Nicolas : « C’était ma première fois et je suis venu par tradition. C’était énorme dès le début et jusqu’à la fin. Ce que j’adore c’est la proximité ente les profs et les élèves. Tout était parfait. Je reviendrai l’année prochaine, c’est sûr. »

Rose-Marie : « Je suis venue par plaisir. C’était un beau moment de partage entre élèves et profs. Ce que l’on peut améliorer, c’est notre drapeau « Lycée Don Bosco ». A ceux qui ne sont pas venus, je voudrais dire « venez une fois pour connaître et vous aimerez ». La célébration et la procession étaient traditionnelles et longues. »

Vivien : « Je suis venu par tradition et pour m’attacher encore beaucoup plus à l’établissement et l’esprit de Don Bosco.

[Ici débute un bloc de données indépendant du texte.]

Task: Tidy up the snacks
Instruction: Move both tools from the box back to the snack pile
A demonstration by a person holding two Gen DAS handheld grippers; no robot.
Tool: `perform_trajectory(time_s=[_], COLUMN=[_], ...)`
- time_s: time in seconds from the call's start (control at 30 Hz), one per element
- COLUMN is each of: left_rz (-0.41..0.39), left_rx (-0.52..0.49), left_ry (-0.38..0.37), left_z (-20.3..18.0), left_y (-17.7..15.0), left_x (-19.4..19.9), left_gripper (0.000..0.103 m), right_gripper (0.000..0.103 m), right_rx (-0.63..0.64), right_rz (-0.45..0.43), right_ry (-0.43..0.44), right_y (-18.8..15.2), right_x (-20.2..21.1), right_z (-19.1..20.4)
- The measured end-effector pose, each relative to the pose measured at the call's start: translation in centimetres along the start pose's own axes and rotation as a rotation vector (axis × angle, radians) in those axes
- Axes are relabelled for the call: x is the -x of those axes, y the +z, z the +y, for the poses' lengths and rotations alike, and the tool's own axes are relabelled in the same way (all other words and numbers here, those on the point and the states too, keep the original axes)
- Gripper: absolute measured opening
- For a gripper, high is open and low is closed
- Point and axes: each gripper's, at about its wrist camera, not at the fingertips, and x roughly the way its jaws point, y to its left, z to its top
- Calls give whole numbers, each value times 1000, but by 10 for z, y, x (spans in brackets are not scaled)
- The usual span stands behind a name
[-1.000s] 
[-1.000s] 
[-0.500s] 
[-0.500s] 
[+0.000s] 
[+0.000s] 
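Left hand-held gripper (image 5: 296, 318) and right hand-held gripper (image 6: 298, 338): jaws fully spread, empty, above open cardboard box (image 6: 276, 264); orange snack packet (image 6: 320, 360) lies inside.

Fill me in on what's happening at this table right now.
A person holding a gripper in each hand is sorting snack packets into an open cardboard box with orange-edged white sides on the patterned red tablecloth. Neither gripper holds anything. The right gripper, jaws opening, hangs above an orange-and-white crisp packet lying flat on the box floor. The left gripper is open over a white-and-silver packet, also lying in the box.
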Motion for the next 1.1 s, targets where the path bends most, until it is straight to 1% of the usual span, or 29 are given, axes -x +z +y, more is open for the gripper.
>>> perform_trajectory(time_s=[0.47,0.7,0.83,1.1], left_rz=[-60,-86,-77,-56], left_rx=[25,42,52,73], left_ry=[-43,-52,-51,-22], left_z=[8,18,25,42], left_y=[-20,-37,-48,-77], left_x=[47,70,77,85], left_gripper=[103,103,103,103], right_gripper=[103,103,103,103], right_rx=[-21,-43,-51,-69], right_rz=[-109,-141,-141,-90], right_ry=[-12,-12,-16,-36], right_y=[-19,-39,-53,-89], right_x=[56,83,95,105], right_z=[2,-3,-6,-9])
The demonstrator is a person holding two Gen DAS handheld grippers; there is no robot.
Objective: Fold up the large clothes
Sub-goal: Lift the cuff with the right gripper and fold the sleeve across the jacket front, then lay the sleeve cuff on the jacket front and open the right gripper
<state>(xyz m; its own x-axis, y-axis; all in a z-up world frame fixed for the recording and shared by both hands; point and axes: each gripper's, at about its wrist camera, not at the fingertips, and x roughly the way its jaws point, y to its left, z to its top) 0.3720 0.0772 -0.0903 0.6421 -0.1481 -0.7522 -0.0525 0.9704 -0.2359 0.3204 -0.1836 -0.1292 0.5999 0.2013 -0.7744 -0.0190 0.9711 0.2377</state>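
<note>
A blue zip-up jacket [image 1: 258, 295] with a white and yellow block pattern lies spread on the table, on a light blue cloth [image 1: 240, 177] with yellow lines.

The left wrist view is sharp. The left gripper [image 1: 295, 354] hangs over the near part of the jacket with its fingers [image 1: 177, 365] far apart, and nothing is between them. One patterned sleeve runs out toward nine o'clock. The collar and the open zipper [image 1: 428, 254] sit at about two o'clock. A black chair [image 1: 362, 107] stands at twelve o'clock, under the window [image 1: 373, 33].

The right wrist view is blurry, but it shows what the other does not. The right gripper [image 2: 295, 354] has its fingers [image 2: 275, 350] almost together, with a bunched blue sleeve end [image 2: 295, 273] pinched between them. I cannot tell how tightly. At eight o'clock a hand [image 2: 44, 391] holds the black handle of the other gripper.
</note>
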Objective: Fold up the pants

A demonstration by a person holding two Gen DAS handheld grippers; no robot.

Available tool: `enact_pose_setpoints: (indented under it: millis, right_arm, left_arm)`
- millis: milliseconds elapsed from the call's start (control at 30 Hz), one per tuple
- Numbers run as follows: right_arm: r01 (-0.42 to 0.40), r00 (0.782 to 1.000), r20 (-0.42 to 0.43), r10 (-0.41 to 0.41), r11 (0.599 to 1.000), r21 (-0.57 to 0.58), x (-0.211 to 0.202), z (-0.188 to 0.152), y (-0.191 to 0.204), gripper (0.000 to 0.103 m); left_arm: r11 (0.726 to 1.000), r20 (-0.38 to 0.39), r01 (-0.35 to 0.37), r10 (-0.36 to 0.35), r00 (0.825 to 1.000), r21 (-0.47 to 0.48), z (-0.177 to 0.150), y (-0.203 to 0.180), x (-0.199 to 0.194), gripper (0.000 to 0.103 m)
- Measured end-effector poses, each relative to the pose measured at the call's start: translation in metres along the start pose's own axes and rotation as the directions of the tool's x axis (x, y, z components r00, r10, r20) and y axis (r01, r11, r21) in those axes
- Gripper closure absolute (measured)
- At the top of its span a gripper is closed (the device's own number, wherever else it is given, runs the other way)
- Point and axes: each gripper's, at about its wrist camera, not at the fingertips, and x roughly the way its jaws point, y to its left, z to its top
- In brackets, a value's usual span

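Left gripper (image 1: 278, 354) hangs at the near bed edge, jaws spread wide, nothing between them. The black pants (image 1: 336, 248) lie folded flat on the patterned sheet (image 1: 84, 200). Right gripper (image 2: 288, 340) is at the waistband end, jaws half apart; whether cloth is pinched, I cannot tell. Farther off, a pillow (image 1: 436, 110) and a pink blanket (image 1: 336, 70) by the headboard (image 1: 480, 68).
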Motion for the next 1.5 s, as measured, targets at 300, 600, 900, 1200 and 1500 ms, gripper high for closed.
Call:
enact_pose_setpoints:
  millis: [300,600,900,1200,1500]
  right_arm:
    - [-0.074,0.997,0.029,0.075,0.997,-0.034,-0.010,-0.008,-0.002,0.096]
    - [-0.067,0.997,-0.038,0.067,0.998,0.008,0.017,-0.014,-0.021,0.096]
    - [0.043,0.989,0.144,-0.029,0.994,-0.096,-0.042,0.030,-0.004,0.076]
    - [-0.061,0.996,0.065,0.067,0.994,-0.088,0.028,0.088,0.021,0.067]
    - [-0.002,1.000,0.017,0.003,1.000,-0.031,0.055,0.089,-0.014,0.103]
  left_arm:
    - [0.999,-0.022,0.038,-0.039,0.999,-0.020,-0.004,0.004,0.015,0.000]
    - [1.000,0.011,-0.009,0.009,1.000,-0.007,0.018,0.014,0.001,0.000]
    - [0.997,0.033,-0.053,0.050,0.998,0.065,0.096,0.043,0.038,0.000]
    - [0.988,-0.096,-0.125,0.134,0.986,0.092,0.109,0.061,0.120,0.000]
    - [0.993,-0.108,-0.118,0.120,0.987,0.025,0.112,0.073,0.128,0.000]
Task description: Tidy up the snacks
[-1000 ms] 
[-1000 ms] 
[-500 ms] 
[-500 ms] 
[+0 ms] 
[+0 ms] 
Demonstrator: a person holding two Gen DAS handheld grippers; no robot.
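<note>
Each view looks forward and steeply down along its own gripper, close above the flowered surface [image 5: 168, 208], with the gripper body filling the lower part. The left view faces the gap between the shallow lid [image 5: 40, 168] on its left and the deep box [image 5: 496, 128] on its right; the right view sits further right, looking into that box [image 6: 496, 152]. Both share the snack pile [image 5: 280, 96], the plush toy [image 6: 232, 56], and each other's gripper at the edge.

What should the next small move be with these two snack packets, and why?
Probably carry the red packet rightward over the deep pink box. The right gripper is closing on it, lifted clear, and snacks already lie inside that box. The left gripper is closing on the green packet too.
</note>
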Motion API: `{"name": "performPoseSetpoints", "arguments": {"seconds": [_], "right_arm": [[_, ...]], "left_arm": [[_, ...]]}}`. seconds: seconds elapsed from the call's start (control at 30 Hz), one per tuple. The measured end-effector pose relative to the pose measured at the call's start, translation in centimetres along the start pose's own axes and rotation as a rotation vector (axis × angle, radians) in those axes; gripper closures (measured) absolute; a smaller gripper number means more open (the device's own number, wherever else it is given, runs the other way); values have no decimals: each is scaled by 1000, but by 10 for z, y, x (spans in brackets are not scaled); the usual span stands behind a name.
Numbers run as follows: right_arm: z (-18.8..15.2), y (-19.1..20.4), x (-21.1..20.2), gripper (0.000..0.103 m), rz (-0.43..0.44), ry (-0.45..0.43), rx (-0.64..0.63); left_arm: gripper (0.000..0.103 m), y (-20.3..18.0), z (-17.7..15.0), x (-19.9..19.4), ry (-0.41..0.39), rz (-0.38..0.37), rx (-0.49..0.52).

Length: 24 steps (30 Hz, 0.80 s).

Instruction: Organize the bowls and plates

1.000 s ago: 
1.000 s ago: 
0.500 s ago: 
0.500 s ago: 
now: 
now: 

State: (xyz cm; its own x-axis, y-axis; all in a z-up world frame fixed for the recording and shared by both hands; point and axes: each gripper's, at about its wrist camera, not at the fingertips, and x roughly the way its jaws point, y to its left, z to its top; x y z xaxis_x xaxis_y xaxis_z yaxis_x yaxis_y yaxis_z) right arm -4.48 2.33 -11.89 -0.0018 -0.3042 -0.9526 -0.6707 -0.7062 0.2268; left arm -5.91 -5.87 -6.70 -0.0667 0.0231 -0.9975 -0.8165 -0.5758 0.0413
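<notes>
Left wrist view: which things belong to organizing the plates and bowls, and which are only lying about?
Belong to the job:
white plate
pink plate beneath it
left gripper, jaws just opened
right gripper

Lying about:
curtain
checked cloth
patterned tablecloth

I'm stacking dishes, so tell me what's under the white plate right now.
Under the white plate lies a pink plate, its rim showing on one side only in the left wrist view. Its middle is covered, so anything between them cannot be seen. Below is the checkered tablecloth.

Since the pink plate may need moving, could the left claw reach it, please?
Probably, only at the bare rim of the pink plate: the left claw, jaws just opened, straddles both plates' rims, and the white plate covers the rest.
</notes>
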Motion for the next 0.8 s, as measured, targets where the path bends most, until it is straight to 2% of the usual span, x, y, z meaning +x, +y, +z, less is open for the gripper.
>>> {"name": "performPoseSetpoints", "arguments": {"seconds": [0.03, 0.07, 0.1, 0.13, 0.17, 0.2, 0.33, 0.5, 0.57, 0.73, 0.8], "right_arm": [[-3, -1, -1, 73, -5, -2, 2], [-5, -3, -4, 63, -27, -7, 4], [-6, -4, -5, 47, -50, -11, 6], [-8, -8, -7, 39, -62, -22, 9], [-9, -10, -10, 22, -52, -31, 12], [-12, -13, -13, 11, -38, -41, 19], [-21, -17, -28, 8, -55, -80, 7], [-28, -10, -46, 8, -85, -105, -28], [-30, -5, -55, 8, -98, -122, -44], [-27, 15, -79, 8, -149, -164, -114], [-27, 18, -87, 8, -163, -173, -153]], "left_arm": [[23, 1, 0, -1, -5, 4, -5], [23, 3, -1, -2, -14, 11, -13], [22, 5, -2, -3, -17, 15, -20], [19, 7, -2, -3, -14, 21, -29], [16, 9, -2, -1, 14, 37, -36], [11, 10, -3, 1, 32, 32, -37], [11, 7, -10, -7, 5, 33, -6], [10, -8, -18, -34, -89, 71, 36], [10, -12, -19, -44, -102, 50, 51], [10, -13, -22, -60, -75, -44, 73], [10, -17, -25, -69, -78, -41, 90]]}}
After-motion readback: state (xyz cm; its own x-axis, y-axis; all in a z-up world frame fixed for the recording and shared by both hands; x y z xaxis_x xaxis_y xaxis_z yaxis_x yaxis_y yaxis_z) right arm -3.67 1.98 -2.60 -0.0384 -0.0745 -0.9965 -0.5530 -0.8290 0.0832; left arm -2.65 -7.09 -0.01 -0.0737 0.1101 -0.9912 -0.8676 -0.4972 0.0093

Mais à l’église, il y avait trop de monde. Ce que j’ai retenu de cette aventure, c’est une bonne ambiance avec les élèves et j’ai créé du lien avec les jeunes. A ceux qui ne sont pas venus, je voudrais dire dommage c’est une excellente expérience que vous avez ratée. Certains chants étaient très longs. »

Nous souhaitons remercier Madame Enriquez – Vieu pour cette magnifique initiative d’avoir préparé de délicieuses crêpes. Nous voudrions te dire très fort : merci beaucoup, tu nous as rendus heureux de bon matin. Nous voudrions dire merci à M. Orlando pour son travail de graphiste et pour l’impression des affiches qui ont eu du succès.